Ask HN: Why are Java developers so boring? - jread

Over the past few months I've interviewed about 2 dozen Java developers. I'm leaving a consulting position with a large online auction company and they've asked me to help interview replacement candidates. They mandate use of Java for all software development. I don't generally stereotype, but I've become very frustrated with the type of candidates I'm interviewing. They are just so boring. While most of them know Java well enough, they don't seem to know or care about much else. They are usually very narrowly focused, accustomed to working on large teams where they manage some little cog, have little understanding of full stack web development, and don't seem very passionate about software development. I'm new to interviewing, and I'm interested to know if this is typical, or if we are just getting a bad batch of candidates.
======
st3fan
This might have nothing to do with Java and everything with your company.

Maybe you are attracting boring people because the company presents itself as
a place for such people.

Maybe the company has a reputation or a vibe that simply does not attract the
kind of people you are looking for.

Maybe job openings are worded in such a way that they attract these kind of
people.

------
geophile
"... consulting position ... large ... company ..."

This may be part of your problem.

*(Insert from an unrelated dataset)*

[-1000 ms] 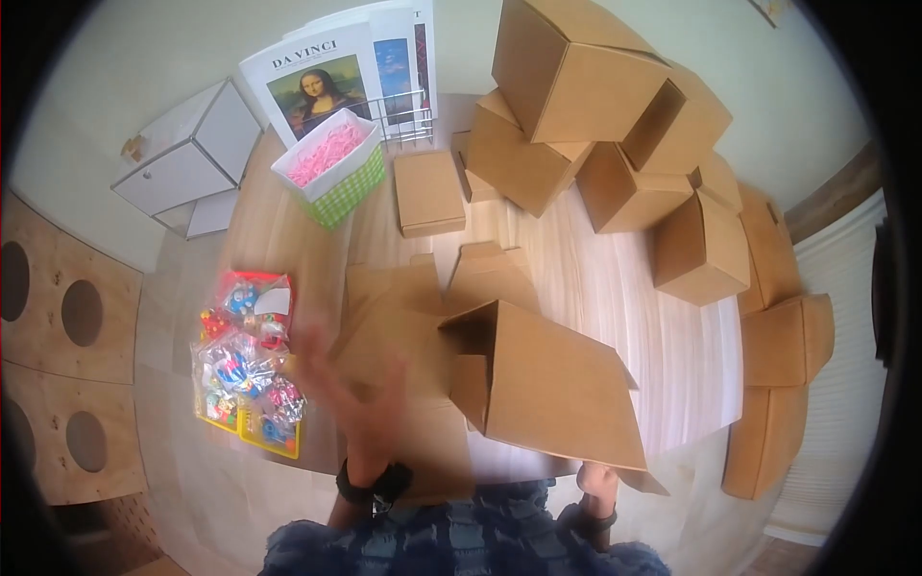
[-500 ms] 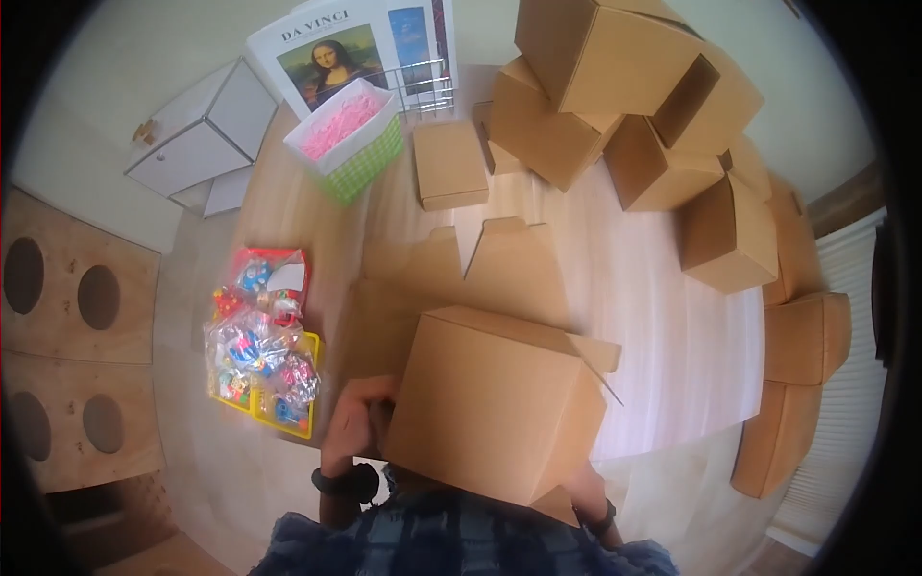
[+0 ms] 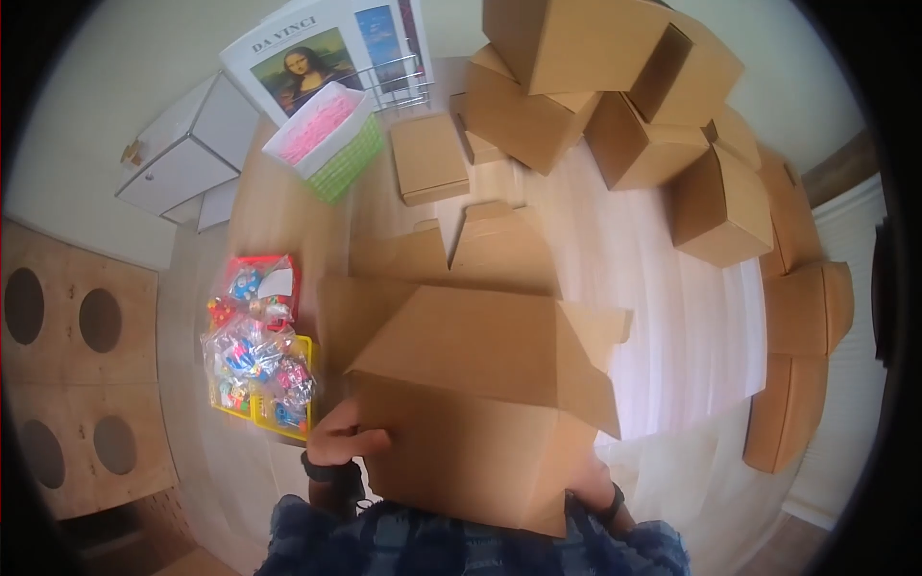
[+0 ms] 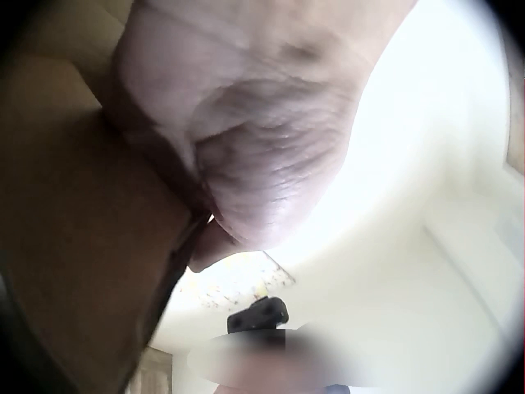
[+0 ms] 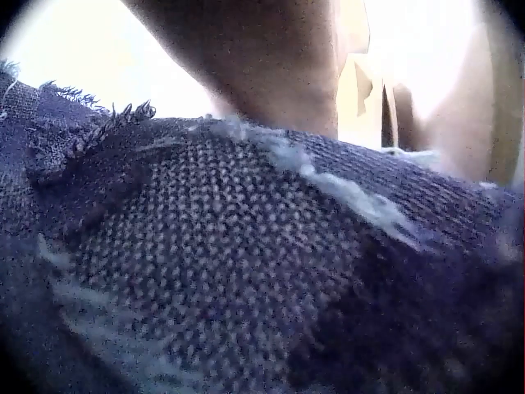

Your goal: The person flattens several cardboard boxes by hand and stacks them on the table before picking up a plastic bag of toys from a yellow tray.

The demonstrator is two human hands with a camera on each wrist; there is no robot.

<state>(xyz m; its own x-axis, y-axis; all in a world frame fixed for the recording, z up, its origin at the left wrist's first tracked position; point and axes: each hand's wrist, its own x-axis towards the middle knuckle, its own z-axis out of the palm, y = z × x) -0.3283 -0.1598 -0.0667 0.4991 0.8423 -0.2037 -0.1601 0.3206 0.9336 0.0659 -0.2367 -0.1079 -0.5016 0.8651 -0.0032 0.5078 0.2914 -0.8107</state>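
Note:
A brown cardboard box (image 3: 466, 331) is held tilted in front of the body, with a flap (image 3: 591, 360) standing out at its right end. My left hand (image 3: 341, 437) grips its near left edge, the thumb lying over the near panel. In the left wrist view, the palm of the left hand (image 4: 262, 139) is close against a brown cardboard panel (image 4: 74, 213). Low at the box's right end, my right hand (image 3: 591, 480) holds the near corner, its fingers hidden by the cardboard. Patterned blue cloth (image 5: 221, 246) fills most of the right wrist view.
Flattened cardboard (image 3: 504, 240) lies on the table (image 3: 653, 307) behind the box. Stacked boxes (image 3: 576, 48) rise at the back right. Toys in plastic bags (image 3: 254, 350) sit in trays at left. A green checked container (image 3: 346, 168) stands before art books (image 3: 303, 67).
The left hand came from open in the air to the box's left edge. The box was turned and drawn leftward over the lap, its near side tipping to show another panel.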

I've been doing software startups in Java
since Java 1.0.0 days, and I've had no problem finding extremely talented
developers with broad backgrounds and deep expertise. I've certainly seen my
share of developers who have done freshman-level projects all dressed up in
EJB, but they don't get hired.

I suspect that given an interesting job at an interesting company will attract
more interesting candidates. And as has been often noted on HN, the best
candidates aren't going to appear via headhunters, they'll appear via
connections.

------
bhousel
Maybe you're asking the candidates boring questions?. Try asking them
moderately probing, but non-boring questions like:

    
    
      "What made you want to go into software development?"
      "If you weren't a developer, what other job would you want to do?"
      "What features do you especially like about Java?"
      "What was an interesting problem that you've solved?"
      "What was the most challenging bug that you've fixed?"
      "Why do you want to work here, as opposed to some other place?"
      "If you could change the Java language, what would you change about it?"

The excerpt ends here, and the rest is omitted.